Your task
Within the lines below, the span from the line with "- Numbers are" to the line with "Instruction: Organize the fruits", both ends included, is to be reproduced exactly, with pictures omitted.

────────────────────

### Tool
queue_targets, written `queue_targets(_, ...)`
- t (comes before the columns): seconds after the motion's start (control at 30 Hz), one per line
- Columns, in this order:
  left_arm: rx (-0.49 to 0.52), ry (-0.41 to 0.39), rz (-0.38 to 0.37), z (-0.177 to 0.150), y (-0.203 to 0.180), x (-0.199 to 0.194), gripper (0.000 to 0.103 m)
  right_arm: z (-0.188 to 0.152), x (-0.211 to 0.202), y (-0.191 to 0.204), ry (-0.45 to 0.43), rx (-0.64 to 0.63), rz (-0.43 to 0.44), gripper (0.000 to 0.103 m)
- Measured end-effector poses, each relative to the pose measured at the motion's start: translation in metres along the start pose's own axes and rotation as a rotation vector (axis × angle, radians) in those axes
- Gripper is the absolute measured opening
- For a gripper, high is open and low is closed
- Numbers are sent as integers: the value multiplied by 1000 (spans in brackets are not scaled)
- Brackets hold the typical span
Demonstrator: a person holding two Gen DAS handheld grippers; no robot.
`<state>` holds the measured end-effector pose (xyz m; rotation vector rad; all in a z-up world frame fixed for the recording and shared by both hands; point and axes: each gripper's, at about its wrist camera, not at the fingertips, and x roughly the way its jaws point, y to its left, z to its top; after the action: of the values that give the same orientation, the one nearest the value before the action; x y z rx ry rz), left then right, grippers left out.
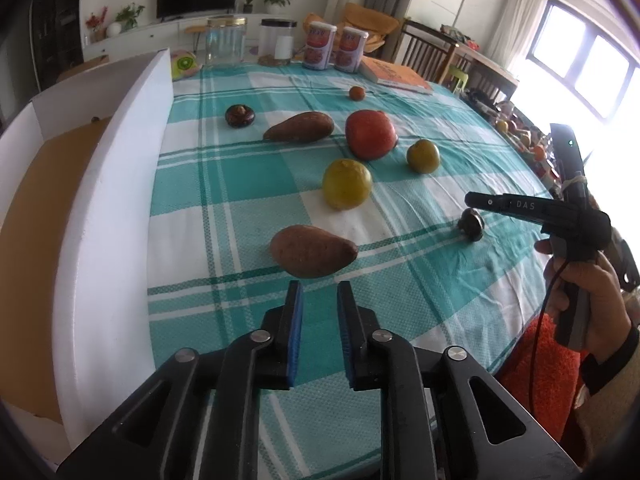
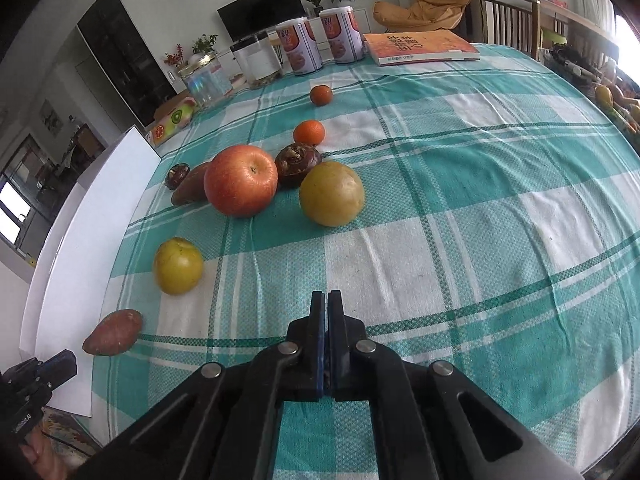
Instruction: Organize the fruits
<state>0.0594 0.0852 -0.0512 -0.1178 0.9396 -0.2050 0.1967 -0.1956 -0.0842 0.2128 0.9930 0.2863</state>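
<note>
My left gripper [image 1: 319, 286] is open and empty, just short of a brown sweet potato [image 1: 313, 251] on the checked cloth. Beyond it lie a yellow-green fruit [image 1: 346, 184], a red apple [image 1: 371, 134], a smaller yellow-green fruit [image 1: 423, 155], a second sweet potato [image 1: 300, 127] and a dark water chestnut [image 1: 239, 115]. My right gripper [image 2: 325, 297] is shut and empty, hovering over the cloth short of a yellow fruit [image 2: 331, 193] and the apple [image 2: 241, 185]. It also shows in the left wrist view [image 1: 474, 199], above another water chestnut [image 1: 472, 224].
A white box [image 1: 116, 184] with a cardboard floor stands along the table's left edge. At the far edge are a glass jar [image 1: 225, 41], a plastic jar [image 1: 277, 41], two cans [image 1: 334, 47] and an orange book [image 2: 420, 47]. Two small oranges [image 2: 309, 132] lie further back.
</note>
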Motion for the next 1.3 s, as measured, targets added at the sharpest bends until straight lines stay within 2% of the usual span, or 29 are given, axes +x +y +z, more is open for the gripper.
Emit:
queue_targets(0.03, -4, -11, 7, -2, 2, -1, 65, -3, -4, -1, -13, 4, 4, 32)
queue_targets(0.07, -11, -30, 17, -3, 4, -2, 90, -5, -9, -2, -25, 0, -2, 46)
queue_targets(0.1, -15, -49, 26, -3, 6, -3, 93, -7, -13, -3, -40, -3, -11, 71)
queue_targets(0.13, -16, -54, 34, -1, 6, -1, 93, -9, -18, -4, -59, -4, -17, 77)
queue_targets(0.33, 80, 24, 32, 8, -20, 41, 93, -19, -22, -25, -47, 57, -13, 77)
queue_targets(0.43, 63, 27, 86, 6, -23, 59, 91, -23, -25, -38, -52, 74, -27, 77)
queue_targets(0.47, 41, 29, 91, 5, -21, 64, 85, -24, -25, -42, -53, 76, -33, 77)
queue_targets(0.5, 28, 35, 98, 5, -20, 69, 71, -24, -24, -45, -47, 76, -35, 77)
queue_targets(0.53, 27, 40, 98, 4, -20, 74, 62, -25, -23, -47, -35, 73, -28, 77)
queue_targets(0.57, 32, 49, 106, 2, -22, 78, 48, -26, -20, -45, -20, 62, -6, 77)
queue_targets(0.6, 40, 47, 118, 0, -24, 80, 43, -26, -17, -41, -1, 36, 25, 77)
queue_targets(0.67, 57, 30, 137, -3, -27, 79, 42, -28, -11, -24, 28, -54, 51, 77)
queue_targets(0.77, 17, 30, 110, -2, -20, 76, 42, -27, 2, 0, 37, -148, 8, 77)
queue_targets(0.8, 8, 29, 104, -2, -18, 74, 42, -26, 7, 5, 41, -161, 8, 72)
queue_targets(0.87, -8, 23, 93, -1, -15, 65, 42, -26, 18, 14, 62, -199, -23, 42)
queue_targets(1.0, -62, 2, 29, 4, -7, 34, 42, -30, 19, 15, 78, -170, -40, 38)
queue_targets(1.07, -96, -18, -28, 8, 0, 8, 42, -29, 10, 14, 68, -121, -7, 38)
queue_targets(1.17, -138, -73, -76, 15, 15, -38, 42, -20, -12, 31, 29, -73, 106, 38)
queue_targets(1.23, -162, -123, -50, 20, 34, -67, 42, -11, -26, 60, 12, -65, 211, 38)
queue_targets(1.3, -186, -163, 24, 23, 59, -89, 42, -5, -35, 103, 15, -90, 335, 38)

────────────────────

Task response
- Numbers are sent as integers: the value multiplied by 1000 (spans in brackets are not scaled)
- Brackets hold the typical span
Demonstrator: a person holding two Gen DAS handheld grippers; no robot.
`<state>` holds the measured end-effector pose (xyz m; rotation vector rad; all in a z-up world frame fixed for the recording and shared by both hands; point and axes: each gripper's, at about its wrist camera, not at the fingertips, and x roughly the way its jaws point, y to its left, z to its top; after the action: of the values that give the same orientation, the one nearest the value before the action; x y z rx ry rz), left then right, grippers left out.
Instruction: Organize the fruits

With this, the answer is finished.